Cuando Carmen me vio entrar bastante desmejorado –la barba crecida, ojeras, el pelo revuelto porque ni siquiera había ido a trabajar–, me comentó que el asunto podía ser grave, que me lo tomase en serio, que el ibuprofeno y la posibilidad de bronquitis. Ahí nomás me contó –yo no se lo pedí pero suelo ser cortés con ella y mi cortesía incluye extender las charlas que ella inicia aunque no a mí no me interesen en lo más mínimo– de uno de sus hijos, el más sano –porque al parecer hay uno que tiene el don de pescarse las enfermedades para las que aún la ciencia médica no ha previsto un nombre–, se había agarrado algo parecido a eso que yo decía tener, eso que no era más que un estado febril –lo que me devolvió mi condición de tipo fácilmente irritable, es noviembre, de vez en cuando refresca–, una mucosidad ligera, de tinte apenas diferente al agua cristalina, y una sensación de fatiga generalizada, que bien podría tener que ver con las extensas jornadas laborales, con el derrotero que me he propuesto para lo que queda del año, o bien mi reaparición con vida material en los días de un jefe que viene haciendo agua por todos lados y tiene severas dudas sobre su continuidad inmediata en el cargo, los urgentes amaneceres de la latitud 43, tan a contramano de la vida normal, la devolución de mi cuerpo al territorio de la humedad, sumado esto a los primeros calores y a los no por esporádicos menos intensos vientos que pegan mañana, tarde y noche, en fin, un leve resfrío estival, tan al alcance de la mano que a mediados de noviembre, todos los sabemos, tarde o temprano, hará más arduas las cosas que hasta ayer apenas lo eran.

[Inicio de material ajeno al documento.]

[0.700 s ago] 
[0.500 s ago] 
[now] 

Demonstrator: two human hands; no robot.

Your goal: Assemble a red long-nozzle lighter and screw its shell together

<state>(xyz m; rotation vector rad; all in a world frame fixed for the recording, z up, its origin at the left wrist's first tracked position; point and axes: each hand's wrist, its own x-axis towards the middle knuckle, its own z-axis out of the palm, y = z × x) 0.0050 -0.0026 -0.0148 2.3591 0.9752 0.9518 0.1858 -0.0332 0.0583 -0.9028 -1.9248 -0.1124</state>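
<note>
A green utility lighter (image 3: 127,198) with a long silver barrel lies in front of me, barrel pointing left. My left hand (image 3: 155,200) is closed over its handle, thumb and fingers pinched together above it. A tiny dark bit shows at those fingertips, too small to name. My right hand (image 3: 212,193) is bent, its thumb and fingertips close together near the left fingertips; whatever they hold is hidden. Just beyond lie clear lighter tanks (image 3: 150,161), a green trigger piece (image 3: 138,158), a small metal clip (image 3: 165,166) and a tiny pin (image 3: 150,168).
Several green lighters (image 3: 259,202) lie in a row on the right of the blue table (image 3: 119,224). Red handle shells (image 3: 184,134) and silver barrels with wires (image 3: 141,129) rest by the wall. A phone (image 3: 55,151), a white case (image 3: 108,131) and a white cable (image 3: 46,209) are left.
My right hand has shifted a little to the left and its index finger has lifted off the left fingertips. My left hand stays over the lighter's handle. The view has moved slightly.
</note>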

–O una alergia –repuse, y acaso mentía porque yo nunca he pertenecido a la clase hipocondríaca, antes al contrario: toda la vida me he jactado de vivir lejos de médicos, medicinas y remedios.
–Claro, el polen ha de ser –decía ella y yo creía que sí, que en una de esas era culpa del polen, pero a poco de asentir con la cabeza me daba cuenta de que, aunque yo hubiese estado lejos de la ciudad, la primavera había proseguido sus trámites sin mí y a esta altura, bien entrados en noviembre, ya era molesta, pegajosa a la vista como esas señoras que no asumen las complicaciones propias de su edad y se atavían en verde manzana y echan mano a esos pantalones tan parecidos a los que uno usaría para ir a correr al parque o para dormir en una noche del más crudo invierno y no, pongamos por caso, concurrir a sitios públicos, yo qué sé, el cine, la oficina.
–No, creo que no tengo alergia a nada, salvo a trabajar, como todo el mundo –dije, ya repuesto del pequeño vuelo anterior, en todo atribuible a lo poco interesante que resulta mi interlocutora cuando pontifica, a la fiebre, al deseo incontenible de sonarme la nariz con urgencia, de tomarla fuertemente entre los dedos y hacer lo que diría mamá.
–¡Soplá!
Eso, suponiendo que eso fuera soplar, pero Carmen estaba dispuesta a volver a la carga, así que con mi mejor gesto de hombre comprensivo la seguí escuchando.
–Son cuarenta y ocho horas o tres semanas.
–¡Pero tres semanas es muchísimo!
–Vos no estás tan mal.
–Sí, pero éste es mi tercer día así.
Era el tercer día.
Ya no llevo la cuenta de los días, no tiene sentido. Tomo las porquerías que me dicen y trato de convencerme de que eso alcanzará. No quisiera llegar a las navidades así, no porque me importe la navidad. Odio los almanaques, sobre todo a esa altura. Pero no quiero imaginar que esto sea tan largo.
Sin embargo, creo que a longitud nada habrá de superar a la del moco blanco que guardo en la mitad derecha de mi nariz. Puedo estar diez minutos seguidos soplando –supongamos que eso sea soplar–, acumulando el residuo en mi pañuelo, en una carilina, en mi mano pelada, y siempre hay un resto que sobrevive a mis fuerzas.